MARTÍNEZ: So, Ximena, how is this supposed to help?

BUSTILLO: Well, House Republicans were threatening to increase work requirements specifically for those ages 50 to 55 for food stamps and Medicaid. Food stamps currently limit so-called able-bodied adults without dependents ages 18 to 50 to three months of food stamp benefits during any 36-month period when they cannot show that they're employed or working in a training program for at least 20 hours a week. But Democrats and progressives really pushed back against that. In the end, there were no changes to Medicaid, and Republicans did win an age increase, though only to 54. And Democrats got something a little extra. Veterans and homeless folks of any age and youth who aged out of foster care would be exempt from these work requirements. Then the Congressional Budget Office came out with its prediction, which found that there could be a slight increase in participation.

MARTÍNEZ: OK, so how might this proposed spending cut end up increasing participation?

BUSTILLO: Well, the Congressional Budget Office is predicting that there could be about 78,000 people added to food stamps.

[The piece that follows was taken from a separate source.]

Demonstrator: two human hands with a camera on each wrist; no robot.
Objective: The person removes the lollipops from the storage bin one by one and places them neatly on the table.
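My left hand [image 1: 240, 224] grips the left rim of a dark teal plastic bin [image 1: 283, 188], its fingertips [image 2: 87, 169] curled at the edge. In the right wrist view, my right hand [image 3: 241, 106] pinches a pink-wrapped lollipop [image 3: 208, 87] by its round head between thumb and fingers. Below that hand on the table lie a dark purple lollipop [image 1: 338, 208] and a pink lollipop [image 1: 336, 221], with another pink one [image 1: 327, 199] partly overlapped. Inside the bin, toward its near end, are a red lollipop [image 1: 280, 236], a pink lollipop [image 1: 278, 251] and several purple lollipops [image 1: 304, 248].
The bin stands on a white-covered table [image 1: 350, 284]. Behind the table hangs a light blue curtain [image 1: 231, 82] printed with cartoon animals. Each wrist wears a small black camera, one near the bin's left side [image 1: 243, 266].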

But keep in mind, that is only a 0.2% increase, so statistically maybe not as significant. And it predicted an increase in spending levels at the same time. Republicans were really quickly to disagree with the CBO's math, and they instead touted it as a win. That's because they see addressing any sort of work requirements as an accomplishment. Here's Republican Representative Elise Stefanik.

ELISE STEFANIK: The Biden administration didn't want work requirements at all. They wanted a clean debt ceiling with no give. And we have accomplished this in this legislation.

BUSTILLO: Even though there are these new exemptions, progressive and hunger groups have criticized the bill because of that age increase. Here's Liza Lieberman, vice president of communications for a group called MAZON: A Jewish Response to Hunger, who said these changes shouldn't have happened in the debt limit talks.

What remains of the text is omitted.